In some embodiments, the afibrotic polymer comprises an alginate chemically modified with a Compound of Formula (I). The alginate in the afibrotic polymer may be the same or different than any unmodified alginate that is present in the device. In an embodiment, the density of the Compound of Formula (I) in the afibrotic alginate (e.g., amount of conjugation) is between about 4.0% and about 8.0%, between about 5.0% and about 7.0%, or between about 6.0% and about 7.0% nitrogen (e.g., as determined by combustion analysis for percent nitrogen). In an embodiment, the amount of Compound 101 produces an increase in % N (as compared with the unmodified alginate) of about 0.5% to 2% 2% to 4% N, about 4% to 6% N, about 6% to 8%, or about 8% to 10% N), where % N is determined by combustion analysis and corresponds to the amount of Compound 101 in the modified alginate.

In other embodiments, the density (e.g., concentration) of the Compound of Formula (I) (e.g., Compound 101) in the afibrotic alginate is defined as the % w/w, e.g., % of weight of amine/weight of afibrotic alginate in solution (e.g., saline) as determined by a suitable quantitative amine conjugation assay (e.g., by an assay described in WO2020069429), and in certain embodiments, the density of a Compound of Formula (I) (e.g., Compound 101) is between about 1.0% w/w and about 3.0% w/w, between about 1.3% w/w and about 2.5% w/w or between about 1.5% w/w and 2.2% w/w.
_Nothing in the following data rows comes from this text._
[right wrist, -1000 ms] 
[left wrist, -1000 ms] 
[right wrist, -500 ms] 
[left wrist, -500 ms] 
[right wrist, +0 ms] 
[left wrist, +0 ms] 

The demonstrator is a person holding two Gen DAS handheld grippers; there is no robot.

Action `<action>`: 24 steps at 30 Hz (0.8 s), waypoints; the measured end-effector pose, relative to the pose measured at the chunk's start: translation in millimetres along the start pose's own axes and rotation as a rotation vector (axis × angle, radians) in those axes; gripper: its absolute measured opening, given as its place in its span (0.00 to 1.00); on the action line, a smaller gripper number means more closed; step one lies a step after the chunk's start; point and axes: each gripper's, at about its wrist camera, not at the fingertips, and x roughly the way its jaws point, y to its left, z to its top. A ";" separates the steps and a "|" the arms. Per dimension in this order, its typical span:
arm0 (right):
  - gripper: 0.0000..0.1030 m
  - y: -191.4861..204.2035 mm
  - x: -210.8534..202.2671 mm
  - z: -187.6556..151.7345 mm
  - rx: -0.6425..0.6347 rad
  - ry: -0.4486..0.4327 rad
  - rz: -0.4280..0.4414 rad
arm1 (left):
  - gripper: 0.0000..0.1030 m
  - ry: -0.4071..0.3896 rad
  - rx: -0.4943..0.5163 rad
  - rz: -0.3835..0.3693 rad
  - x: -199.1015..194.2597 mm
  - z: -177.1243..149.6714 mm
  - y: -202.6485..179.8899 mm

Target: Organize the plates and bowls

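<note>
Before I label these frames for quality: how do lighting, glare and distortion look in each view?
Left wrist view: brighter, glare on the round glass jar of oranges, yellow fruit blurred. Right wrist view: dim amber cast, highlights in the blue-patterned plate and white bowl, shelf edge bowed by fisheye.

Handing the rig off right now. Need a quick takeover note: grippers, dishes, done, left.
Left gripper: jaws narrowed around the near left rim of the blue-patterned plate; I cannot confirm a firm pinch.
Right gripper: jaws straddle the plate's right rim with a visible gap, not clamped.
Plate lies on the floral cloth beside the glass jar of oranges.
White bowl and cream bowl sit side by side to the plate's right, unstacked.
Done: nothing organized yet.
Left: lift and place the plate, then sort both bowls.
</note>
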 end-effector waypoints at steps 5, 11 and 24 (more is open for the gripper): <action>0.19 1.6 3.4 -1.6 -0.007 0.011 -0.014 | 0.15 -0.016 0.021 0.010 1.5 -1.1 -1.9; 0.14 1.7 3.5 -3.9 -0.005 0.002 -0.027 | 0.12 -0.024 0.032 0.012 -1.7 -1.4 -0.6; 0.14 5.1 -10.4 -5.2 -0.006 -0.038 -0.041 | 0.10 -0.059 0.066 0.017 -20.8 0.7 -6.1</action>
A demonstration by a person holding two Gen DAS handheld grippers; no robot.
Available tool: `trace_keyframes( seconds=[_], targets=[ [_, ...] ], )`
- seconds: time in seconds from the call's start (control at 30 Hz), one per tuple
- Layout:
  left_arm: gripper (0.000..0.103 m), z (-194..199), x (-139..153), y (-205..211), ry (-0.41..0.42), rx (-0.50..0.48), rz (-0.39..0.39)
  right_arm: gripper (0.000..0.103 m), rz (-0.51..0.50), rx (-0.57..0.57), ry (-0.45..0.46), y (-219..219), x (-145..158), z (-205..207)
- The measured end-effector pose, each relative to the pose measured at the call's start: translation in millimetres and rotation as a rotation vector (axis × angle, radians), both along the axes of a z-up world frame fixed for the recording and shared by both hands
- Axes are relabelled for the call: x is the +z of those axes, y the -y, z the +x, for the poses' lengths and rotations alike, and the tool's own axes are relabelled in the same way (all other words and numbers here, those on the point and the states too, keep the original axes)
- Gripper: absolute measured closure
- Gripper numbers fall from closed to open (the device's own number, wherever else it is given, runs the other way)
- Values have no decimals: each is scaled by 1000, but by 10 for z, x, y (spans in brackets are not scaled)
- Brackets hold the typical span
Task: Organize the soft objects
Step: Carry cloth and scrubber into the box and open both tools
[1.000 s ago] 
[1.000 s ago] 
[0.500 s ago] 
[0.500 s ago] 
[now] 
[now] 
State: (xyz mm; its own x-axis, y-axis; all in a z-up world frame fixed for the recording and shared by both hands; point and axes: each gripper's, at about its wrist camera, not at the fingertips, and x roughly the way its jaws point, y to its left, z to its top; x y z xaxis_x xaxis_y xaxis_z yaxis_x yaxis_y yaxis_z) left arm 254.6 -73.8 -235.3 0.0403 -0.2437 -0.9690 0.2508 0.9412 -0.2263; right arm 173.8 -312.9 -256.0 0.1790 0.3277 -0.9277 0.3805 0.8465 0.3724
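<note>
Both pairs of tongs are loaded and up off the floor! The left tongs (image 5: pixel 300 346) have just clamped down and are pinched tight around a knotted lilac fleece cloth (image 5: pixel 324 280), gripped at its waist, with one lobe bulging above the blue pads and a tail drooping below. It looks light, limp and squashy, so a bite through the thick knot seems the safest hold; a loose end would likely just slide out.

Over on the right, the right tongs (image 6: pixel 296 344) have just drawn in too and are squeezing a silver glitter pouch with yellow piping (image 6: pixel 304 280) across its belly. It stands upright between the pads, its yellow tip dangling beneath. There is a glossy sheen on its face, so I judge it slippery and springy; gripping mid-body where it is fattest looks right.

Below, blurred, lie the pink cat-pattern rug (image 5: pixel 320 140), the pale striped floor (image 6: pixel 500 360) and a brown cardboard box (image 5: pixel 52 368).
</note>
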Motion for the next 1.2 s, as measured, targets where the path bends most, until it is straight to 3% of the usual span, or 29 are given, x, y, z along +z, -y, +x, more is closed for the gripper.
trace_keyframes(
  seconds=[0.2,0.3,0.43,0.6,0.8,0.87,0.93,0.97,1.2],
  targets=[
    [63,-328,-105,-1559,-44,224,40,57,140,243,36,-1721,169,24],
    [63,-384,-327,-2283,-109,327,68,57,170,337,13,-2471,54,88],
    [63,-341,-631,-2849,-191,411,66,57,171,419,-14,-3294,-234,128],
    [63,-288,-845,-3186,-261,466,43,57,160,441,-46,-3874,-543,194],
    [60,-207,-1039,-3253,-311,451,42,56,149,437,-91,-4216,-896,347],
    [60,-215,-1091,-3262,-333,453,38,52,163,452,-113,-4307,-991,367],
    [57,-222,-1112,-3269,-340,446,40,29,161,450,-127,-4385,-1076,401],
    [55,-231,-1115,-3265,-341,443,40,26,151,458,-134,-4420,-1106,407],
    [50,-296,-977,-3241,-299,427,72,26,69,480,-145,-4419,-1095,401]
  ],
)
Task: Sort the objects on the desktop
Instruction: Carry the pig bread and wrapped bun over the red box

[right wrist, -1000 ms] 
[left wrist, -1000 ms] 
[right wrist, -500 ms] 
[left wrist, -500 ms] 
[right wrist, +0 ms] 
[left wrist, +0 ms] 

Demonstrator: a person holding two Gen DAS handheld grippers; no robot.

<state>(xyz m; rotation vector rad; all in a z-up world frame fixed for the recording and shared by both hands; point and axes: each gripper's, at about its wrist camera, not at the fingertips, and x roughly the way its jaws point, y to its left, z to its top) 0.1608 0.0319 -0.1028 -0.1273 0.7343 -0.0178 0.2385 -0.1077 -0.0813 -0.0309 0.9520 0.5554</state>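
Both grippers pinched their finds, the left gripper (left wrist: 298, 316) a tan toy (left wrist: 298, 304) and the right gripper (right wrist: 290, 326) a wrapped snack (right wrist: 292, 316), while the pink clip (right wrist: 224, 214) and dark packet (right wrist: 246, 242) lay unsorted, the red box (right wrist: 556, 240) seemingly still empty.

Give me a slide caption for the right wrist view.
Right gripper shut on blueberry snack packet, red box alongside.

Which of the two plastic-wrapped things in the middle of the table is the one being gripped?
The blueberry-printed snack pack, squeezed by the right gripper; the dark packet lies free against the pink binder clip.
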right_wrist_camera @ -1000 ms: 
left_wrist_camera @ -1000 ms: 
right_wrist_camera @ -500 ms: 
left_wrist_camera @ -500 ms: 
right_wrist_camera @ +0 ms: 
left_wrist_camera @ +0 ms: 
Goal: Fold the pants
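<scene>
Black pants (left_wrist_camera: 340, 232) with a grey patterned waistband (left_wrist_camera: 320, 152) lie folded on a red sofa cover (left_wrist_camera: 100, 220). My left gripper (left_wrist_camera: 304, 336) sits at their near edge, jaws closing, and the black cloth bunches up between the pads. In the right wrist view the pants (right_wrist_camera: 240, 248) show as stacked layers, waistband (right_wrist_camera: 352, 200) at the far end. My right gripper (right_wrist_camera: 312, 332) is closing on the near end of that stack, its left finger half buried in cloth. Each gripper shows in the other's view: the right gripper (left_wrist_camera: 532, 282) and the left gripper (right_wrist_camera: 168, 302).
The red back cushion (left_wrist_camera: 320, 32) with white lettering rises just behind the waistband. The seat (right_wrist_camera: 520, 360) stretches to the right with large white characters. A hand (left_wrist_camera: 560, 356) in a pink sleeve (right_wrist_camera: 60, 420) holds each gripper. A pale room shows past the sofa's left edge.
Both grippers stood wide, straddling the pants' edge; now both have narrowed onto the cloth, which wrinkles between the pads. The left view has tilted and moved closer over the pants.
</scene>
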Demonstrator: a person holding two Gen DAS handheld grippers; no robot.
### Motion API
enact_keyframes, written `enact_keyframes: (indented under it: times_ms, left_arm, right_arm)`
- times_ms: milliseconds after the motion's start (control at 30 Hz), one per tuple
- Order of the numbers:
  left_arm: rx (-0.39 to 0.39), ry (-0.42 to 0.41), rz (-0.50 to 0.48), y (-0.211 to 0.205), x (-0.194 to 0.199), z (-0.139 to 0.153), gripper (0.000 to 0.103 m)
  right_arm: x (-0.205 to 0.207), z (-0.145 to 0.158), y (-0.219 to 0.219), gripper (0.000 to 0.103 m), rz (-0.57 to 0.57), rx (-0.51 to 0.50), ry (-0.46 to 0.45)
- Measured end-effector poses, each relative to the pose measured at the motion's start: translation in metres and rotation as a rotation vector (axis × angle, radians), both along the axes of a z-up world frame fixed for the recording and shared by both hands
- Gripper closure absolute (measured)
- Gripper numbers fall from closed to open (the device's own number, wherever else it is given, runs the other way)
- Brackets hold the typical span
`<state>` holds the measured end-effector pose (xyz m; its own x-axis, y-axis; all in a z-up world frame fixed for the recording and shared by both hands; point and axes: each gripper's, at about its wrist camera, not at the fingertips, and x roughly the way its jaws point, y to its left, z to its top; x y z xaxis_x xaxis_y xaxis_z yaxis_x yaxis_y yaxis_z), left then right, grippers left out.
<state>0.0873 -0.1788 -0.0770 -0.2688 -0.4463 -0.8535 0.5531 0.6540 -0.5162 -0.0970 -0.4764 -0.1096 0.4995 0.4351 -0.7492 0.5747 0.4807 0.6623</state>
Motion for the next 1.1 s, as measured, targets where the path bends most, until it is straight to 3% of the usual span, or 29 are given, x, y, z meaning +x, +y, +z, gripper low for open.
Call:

In alginate-containing devices, the amount of modified and unmodified alginates (e.g., by % weight of the device, actual weight of the alginate) can be at least 5%, e.g., at least 5%, 10%, 20%, 30%, 40%, 50%, 60%, 70%, 80%, 90%, 95%, 99%, or more, e.g., w/w; less than 20%, e.g., less than 20%, 15%, 10%, 5%, 1%, 0.5%, 0.1%, or less.

The alginate in an afibrotic polymer can be chemically modified with a compound of Formula (I) using any suitable method known in the art. For example, the alginate carboxylic acid moiety can be activated for coupling to one or more amine-functionalized compounds to achieve an alginate modified with a compound of Formula (I). The alginate polymer may be dissolved in water (30 mL/gram polymer) and treated with 2-chloro-4,6-dimethoxy-1,3,5-triazine (0.5 eq) and N-methylmorpholine (1 eq). To this mixture may be added a solution of the compound of Formula (I) in acetonitrile (0.3M). The reaction may be wanned to 55° C. for 16 h. then cooled to room temperature and gently concentrated via rotary evaporation, then the residue may be dissolved, e.g., in water. The mixture may then be filtered, e.g., through a bed of cyano-modified silica gel (Silicycle) and the filler cake washed with water. The resulting solution may then be dialyzed (10,000 MWCO membrane) against water for 24 hours, e.g., replacing the water twice. The resulting solution can be concentrated, e.g., via lyophilization, to afford the desired chemically modified alginate.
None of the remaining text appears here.